◆ **Problem details**
Filter this material down to the lines that hold "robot", copying each one.

◆ **Records for this task**
---------------
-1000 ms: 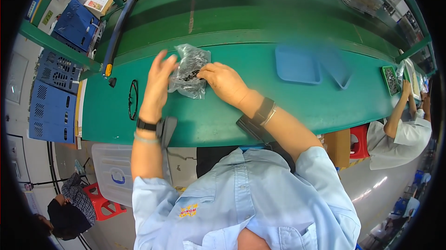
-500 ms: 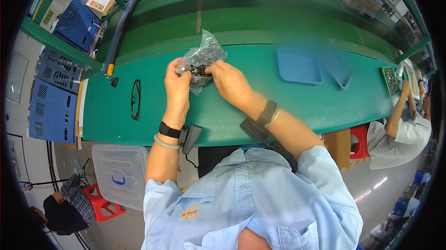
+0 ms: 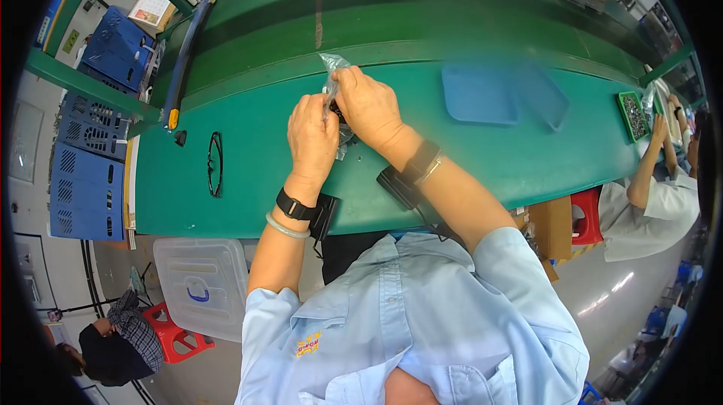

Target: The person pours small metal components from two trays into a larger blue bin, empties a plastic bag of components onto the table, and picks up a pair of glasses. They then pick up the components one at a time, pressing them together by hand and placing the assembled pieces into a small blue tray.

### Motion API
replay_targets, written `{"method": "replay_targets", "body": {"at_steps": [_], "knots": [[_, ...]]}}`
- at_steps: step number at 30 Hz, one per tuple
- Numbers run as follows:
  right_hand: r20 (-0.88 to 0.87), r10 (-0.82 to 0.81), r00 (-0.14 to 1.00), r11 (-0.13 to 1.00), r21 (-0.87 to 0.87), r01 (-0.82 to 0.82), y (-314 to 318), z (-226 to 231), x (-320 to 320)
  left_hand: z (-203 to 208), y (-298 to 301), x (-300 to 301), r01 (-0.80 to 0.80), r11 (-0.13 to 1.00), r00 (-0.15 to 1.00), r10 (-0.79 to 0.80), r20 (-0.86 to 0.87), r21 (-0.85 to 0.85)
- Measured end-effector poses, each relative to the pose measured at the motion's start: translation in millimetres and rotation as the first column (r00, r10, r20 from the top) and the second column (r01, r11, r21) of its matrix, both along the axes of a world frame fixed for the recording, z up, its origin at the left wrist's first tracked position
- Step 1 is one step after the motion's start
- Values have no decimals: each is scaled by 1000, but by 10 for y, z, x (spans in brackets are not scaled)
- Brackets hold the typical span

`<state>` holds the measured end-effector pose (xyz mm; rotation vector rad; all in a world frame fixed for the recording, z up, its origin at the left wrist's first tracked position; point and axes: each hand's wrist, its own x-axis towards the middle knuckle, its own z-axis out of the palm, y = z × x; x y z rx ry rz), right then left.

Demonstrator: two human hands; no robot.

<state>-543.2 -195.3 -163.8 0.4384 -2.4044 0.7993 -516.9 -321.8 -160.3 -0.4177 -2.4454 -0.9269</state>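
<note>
A clear plastic bag [image 3: 331, 64] with small dark parts inside is held up over the green table [image 3: 263, 205]. My left hand [image 3: 312, 138] grips the bag's left side, fingers closed on the film. Close against it, my right hand [image 3: 369, 108] pinches the bag from the right and higher up. Most of the bag and its dark contents are hidden behind both hands; a crumpled corner hangs below them. A tiny speck lies on the table just right of that corner.
Black-framed glasses [image 3: 215, 164] lie on the left of the table. Toward the right stand a blue tray [image 3: 480, 95] and a second blue tray [image 3: 547, 100], blurred. Beyond them are a green box of small parts [image 3: 633, 116] and a co-worker's hands [image 3: 660, 131].
Both hands have drawn together over the bag. My right hand has moved up along it, and the bag, spread wide before, is now bunched narrow between my fingers.
</note>
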Motion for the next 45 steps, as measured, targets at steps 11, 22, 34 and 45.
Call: {"method": "replay_targets", "body": {"at_steps": [11,22,34,45], "knots": [[52,37,998,999,-29,-36,293,36,-22,-61,10,-15,-41,976,999,33,-39,-215],[29,269,963,963,2,-269,294,-134,320,-63,42,75,10,936,943,-125,308,351],[313,156,937,984,39,-177,473,-1,363,-118,97,-30,-133,633,792,-395,466,762],[157,147,977,980,-156,-122,633,-197,446,-136,310,-241,-44,672,803,-417,426,739]]}}
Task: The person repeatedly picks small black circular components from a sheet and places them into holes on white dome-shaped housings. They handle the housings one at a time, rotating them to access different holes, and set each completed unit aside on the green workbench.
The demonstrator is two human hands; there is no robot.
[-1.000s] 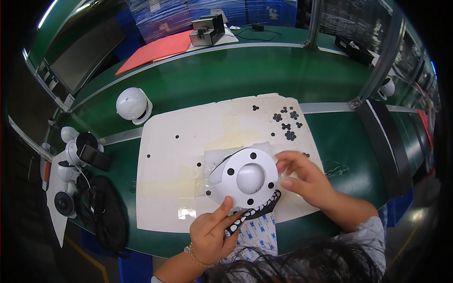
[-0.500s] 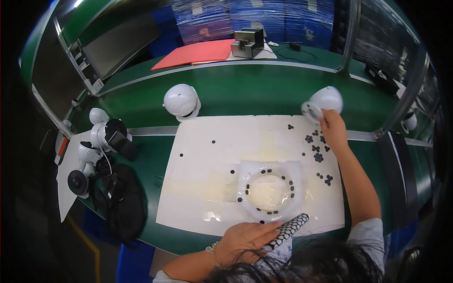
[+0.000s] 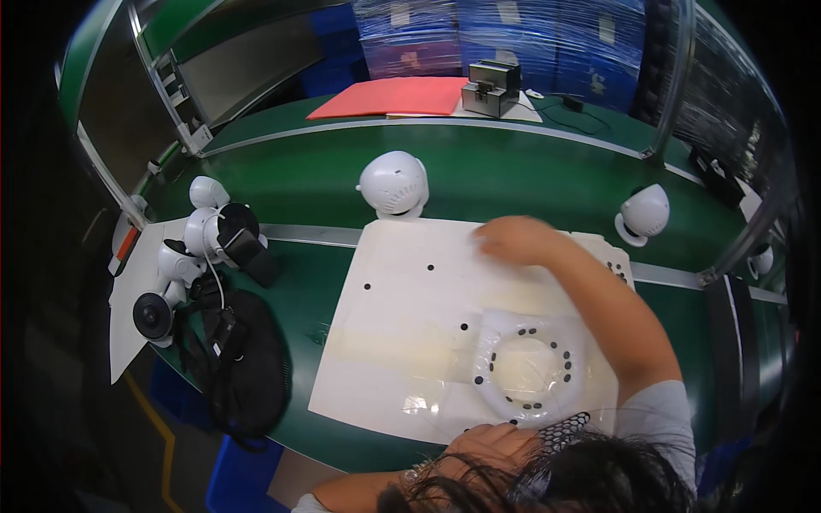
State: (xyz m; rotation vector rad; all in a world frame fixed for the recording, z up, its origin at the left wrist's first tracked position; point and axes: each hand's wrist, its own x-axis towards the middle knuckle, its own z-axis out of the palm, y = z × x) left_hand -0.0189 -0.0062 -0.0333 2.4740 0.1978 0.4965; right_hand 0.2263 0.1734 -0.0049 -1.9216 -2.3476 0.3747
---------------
◆ **Task response**
Demonstrator: two human hands; no robot.
The demonstrator is two human hands; there is no robot.

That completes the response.